Material provided:
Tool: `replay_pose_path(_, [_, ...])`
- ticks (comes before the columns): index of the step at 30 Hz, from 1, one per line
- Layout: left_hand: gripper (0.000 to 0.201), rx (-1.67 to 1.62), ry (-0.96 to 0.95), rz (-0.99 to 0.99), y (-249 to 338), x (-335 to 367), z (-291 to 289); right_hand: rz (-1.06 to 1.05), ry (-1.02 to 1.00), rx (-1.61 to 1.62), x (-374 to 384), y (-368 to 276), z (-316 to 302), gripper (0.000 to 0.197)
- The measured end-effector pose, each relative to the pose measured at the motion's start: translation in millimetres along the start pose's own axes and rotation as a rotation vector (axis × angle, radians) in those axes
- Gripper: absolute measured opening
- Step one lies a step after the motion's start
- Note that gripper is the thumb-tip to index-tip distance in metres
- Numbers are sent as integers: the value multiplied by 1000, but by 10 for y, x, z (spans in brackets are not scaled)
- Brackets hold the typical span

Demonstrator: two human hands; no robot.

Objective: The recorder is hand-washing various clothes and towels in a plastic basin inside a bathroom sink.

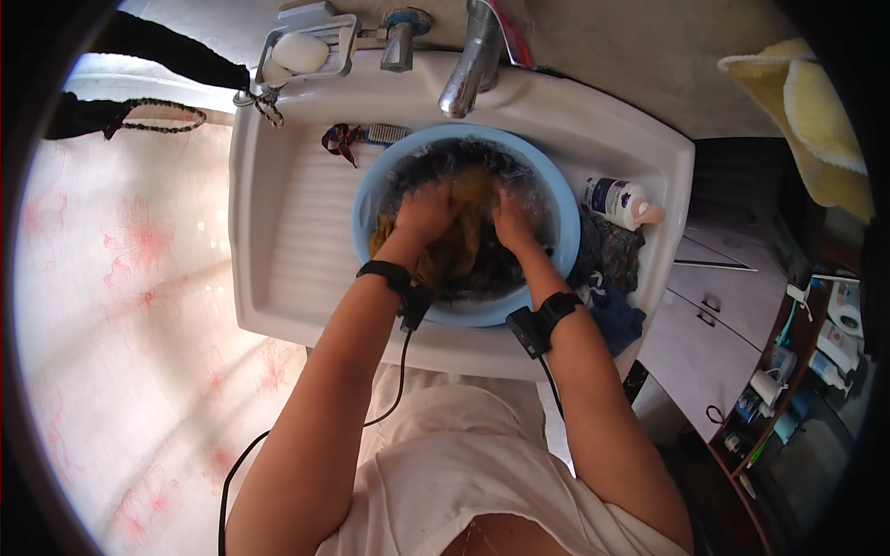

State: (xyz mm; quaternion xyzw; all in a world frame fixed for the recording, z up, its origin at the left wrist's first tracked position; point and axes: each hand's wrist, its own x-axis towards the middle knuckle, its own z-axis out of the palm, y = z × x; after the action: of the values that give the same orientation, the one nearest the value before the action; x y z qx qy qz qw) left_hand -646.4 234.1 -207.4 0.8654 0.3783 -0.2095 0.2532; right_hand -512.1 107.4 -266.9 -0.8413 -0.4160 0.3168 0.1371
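Observation:
A light blue basin (563, 199) of soapy water stands in the sink. A wet mustard-yellow cloth (468, 236) lies in it, partly under water, with darker fabric and suds around it. My left hand (426, 213) is closed on the cloth at the left; its fingertips are hidden in the folds. Across from it, my right hand (513, 221) grips the same cloth from the right, fingers partly hidden and slightly blurred. Between both hands a bunch of the cloth is raised.
The white sink (292, 213) has a faucet (471, 69) above the basin. A brush (385, 134) lies at the left rim. On the right are a white bottle (619, 202) and damp clothes (612, 310). Soap (299, 53) sits in a rack; a yellow towel (816, 120) hangs far right.

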Motion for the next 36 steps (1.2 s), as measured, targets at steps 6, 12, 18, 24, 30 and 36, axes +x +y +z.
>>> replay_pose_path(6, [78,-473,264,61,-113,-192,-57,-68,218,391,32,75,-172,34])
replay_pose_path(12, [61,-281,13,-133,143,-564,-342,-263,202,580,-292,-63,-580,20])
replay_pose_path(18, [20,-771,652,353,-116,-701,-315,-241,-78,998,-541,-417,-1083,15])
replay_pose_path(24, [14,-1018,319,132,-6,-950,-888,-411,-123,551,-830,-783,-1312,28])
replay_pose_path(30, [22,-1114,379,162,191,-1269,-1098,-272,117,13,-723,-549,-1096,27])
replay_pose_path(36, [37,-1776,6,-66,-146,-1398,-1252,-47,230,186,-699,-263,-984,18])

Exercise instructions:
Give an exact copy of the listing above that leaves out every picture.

Output below:
Tool: `replay_pose_path(_, [_, ...])`
- ticks (comes before the columns): index of the step at 30 Hz, from 1, one per line
- Layout: left_hand: gripper (0.000 to 0.201), rx (-1.67 to 1.62), ry (-0.96 to 0.95), rz (-0.99 to 0.99), y (-249 to 338), x (-335 to 367), z (-291 to 289); right_hand: rz (-1.06 to 1.05), ry (-1.02 to 1.00), rx (-1.61 to 1.62), x (-374 to 384), y (-368 to 276), z (-316 to 302), gripper (0.000 to 0.197)
- The measured end-effector pose, each relative to the pose measured at the motion's start: translation in millimetres along the start pose's own axes and rotation as a rotation vector (axis × angle, radians) in those axes
- Gripper: absolute measured opening
- Step one lies a step after the motion's start
- Note that gripper is the thumb-tip to index-tip distance in metres
- Numbers are sent as integers: the value multiplied by 1000, but by 10 for y, x, z (spans in brackets are not scaled)
- Brackets hold the typical span

Demonstrator: two human hands; no robot.

Objective: The recorder is hand-washing various clothes and towels in a plastic basin inside a bathroom sink.


State: (xyz mm; quaternion xyzw; all in a world frame fixed for the recording, z up, its origin at the left wrist's first tracked position; point and axes: each hand's wrist, its own x-axis towards the middle knuckle, its own z-axis out of the palm, y = z × x; after the action: of the values that give the same orientation, the one nearest the value before the action; x y z qx qy qz qw) left_hand -646.4 234.1 -207.4 0.8654 0.3783 -0.2095 0.2532; right_hand -512.1 107.4 -266.9 -0.8413 -0.4160 0.3168 0.1371
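Observation:
A light blue basin (563, 199) of soapy water stands in the sink. A wet mustard-yellow cloth (468, 236) lies in it, partly under water, with darker fabric and suds around it. My left hand (426, 213) is closed on the cloth at the left; its fingertips are hidden in the folds. Across from it, my right hand (513, 221) grips the same cloth from the right, fingers partly hidden and slightly blurred. Between both hands a bunch of the cloth is raised.
The white sink (292, 213) has a faucet (471, 69) above the basin. A brush (385, 134) lies at the left rim. On the right are a white bottle (619, 202) and damp clothes (612, 310). Soap (299, 53) sits in a rack; a yellow towel (816, 120) hangs far right.
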
Motion for the next 36 steps (1.2 s), as measured, targets at steps 6, 12, 18, 24, 30 and 36, axes +x +y +z.
>>> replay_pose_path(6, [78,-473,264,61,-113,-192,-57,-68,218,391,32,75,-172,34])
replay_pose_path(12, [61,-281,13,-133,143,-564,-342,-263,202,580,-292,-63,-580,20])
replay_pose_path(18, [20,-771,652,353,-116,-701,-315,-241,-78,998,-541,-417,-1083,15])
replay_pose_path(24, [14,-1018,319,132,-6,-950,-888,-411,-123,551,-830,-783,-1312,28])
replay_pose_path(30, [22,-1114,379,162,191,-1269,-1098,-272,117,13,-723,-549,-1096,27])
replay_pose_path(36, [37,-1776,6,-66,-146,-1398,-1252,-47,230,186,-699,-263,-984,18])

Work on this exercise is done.